GAZETTE: Is there a review coming up during which these changes could be suggested?

ISGANAITIS: There is. The WIC food package is congressionally mandated to be reviewed every 10 years, and the framework for revisions will be released later this year. The National Academies of Science, Engineering, and Medicine recently reviewed the current WIC food package and recommended that the program increase the amounts of vegetables, fruits, fish, and whole grains, and reduce the subsidy for fruit juice.

GAZETTE: Is this an opportunity to make a dent in the broader obesity problem?

ISGANAITIS: Absolutely. Unfortunately, a really large percentage of children and mothers in the U.S. live in poverty. Children in the U.S. are 1.5 [times] more likely to live in poverty than adults. Sadly, children are overrepresented in the poor. Whereas children accounted for 24 percent of the total U.S. population in the 2010 census, they made up 36 percent of individuals living in poverty.

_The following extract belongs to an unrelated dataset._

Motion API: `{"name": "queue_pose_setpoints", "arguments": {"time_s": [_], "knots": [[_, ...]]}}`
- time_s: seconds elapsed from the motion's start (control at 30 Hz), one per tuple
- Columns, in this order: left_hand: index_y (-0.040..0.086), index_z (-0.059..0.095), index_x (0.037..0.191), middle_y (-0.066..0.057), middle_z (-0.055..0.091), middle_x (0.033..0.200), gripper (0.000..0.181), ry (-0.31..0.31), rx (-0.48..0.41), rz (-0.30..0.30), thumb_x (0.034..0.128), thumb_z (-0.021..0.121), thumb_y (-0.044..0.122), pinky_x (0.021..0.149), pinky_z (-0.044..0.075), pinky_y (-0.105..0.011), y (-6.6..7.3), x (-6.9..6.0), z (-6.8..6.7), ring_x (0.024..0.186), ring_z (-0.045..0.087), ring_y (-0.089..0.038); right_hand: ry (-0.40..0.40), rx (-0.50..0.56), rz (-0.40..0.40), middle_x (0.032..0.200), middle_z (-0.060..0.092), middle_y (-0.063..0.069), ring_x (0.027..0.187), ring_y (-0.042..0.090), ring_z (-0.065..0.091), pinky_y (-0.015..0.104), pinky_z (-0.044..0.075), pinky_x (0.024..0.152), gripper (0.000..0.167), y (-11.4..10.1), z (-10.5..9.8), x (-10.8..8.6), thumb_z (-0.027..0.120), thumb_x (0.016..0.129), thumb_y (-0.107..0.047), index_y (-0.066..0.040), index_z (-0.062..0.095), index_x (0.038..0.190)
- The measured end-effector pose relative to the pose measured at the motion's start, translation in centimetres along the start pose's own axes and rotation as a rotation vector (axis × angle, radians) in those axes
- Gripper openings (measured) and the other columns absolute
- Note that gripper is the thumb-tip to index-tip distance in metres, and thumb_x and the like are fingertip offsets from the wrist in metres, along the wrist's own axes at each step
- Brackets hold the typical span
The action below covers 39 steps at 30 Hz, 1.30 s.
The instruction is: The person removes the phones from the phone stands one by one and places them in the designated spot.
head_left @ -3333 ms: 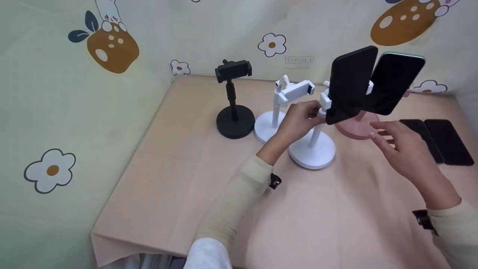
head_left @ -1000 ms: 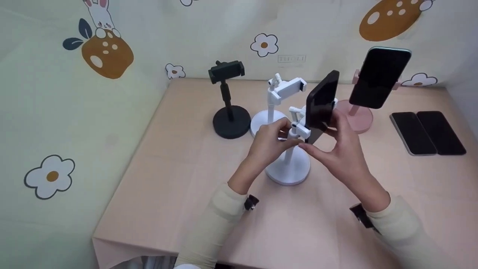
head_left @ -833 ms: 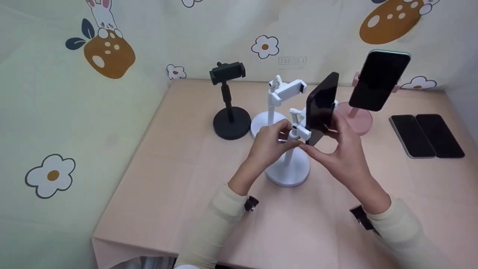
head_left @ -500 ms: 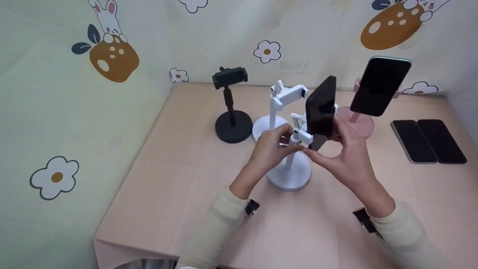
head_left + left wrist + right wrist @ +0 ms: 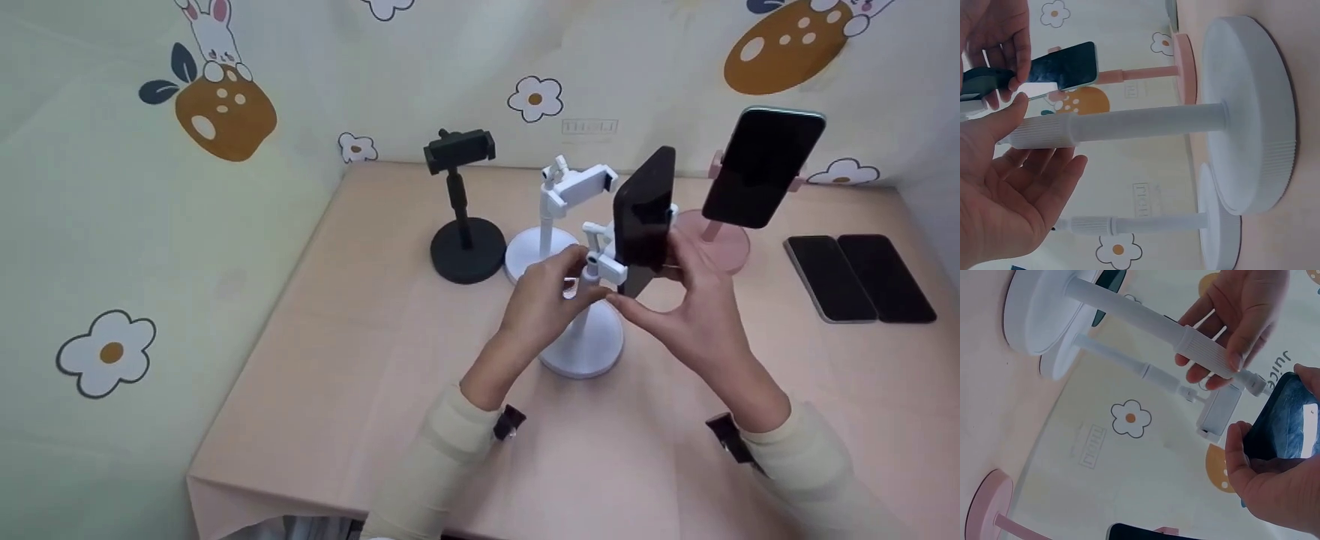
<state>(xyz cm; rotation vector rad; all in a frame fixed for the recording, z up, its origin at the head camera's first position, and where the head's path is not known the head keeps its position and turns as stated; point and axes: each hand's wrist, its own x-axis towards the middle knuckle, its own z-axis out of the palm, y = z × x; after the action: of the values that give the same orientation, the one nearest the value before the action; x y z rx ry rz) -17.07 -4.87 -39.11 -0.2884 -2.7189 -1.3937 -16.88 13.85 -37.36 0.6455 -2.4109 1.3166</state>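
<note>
A white phone stand [image 5: 592,349] stands upright near the middle of the table, with a dark phone [image 5: 643,214] in its clamp, turned nearly edge-on to the head view. My left hand [image 5: 536,304] grips the stand's post just under the clamp. In the left wrist view, its thumb and fingers lie around the ribbed collar [image 5: 1044,131]. My right hand [image 5: 701,319] holds the phone by its lower part; the right wrist view shows fingers and thumb at opposite edges of the dark phone [image 5: 1283,424]. The two thumbs meet in front of the post.
Behind stands a second white stand [image 5: 581,189] with nothing in its clamp. A black stand [image 5: 466,251] is to its left. A pink stand [image 5: 735,244] at right bears another phone [image 5: 765,166]. Two phones, one a dark phone [image 5: 889,277], lie flat on the table's right side.
Since the earliest frame, the white stand with its phone has come left and nearer, and the phone has turned. My right hand has taken hold of the phone. Over the last second little has moved.
</note>
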Motion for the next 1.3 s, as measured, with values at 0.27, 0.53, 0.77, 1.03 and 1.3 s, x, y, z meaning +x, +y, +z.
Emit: {"name": "queue_pose_setpoints", "arguments": {"time_s": [0.27,0.53,0.77,1.03,1.3], "knots": [[0.008,0.043,0.137,-0.007,0.051,0.136,0.041,0.308,-0.018,0.214,0.1013,0.058,0.022,0.107,0.048,-0.023,2.1,-3.3,-0.8,0.125,0.055,-0.016,-0.007,0.009,0.016,0.127,0.066,0.004,0.108,0.011,0.063,0.004,0.046,0.092,0.081,-0.2,0.1,-0.1,0.089,0.072,-0.01,-0.012,0.05,0.144],[0.004,0.044,0.137,-0.01,0.049,0.133,0.049,0.362,-0.047,0.447,0.0959,0.063,0.021,0.103,0.05,-0.022,3.7,-4.2,-0.4,0.116,0.057,-0.016,0.011,0.012,0.015,0.125,0.066,0.005,0.107,0.014,0.065,0.004,0.047,0.092,0.078,0.0,0.1,-0.1,0.089,0.073,-0.012,-0.009,0.052,0.142],[0.001,0.05,0.136,-0.01,0.054,0.128,0.057,0.387,-0.056,0.454,0.0917,0.073,0.029,0.095,0.053,-0.015,4.1,-3.7,0.6,0.116,0.059,-0.015,0.027,0.005,0.015,0.122,0.066,0.01,0.105,0.022,0.067,0.002,0.045,0.093,0.076,0.0,0.2,-0.2,0.089,0.071,-0.009,-0.005,0.054,0.139],[0.001,0.059,0.123,-0.008,0.063,0.112,0.049,0.412,-0.01,0.359,0.089,0.075,0.032,0.089,0.052,-0.009,4.4,-3.3,0.5,0.102,0.067,-0.012,0.026,0.002,0.002,0.122,0.066,0.01,0.104,0.015,0.065,0.003,0.046,0.092,0.072,0.1,0.3,-0.1,0.085,0.073,-0.004,-0.002,0.054,0.138],[0.004,0.061,0.111,-0.006,0.065,0.101,0.042,0.427,0.079,0.327,0.0879,0.076,0.035,0.073,0.052,-0.005,4.9,-3.0,0.2,0.089,0.069,-0.009,0.001,0.002,0.006,0.126,0.065,0.011,0.11,0.018,0.064,0.002,0.044,0.093,0.072,0.1,0.1,-0.1,0.084,0.074,-0.004,-0.002,0.051,0.139]]}}
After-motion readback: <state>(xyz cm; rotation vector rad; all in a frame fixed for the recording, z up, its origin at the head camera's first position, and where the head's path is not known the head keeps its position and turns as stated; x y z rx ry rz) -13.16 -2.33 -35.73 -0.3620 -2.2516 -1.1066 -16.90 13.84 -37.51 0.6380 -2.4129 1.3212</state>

WIC is a program that really has the potential to impact multiple generations at once. Increasing data, including some from my research group at Joslin Diabetes Center and others in the Harvard Medical School community, are supporting the concept that a healthy mom who’s at an optimal weight as she enters pregnancy is less likely to have children who are overweight or obese or develop diabetes in later life. So, by fine-tuning a mom’s nutrition when she’s pregnant and nursing her child, you have the ability to benefit her nutrition and health as well as her children’s. It’s a really high-impact intervention.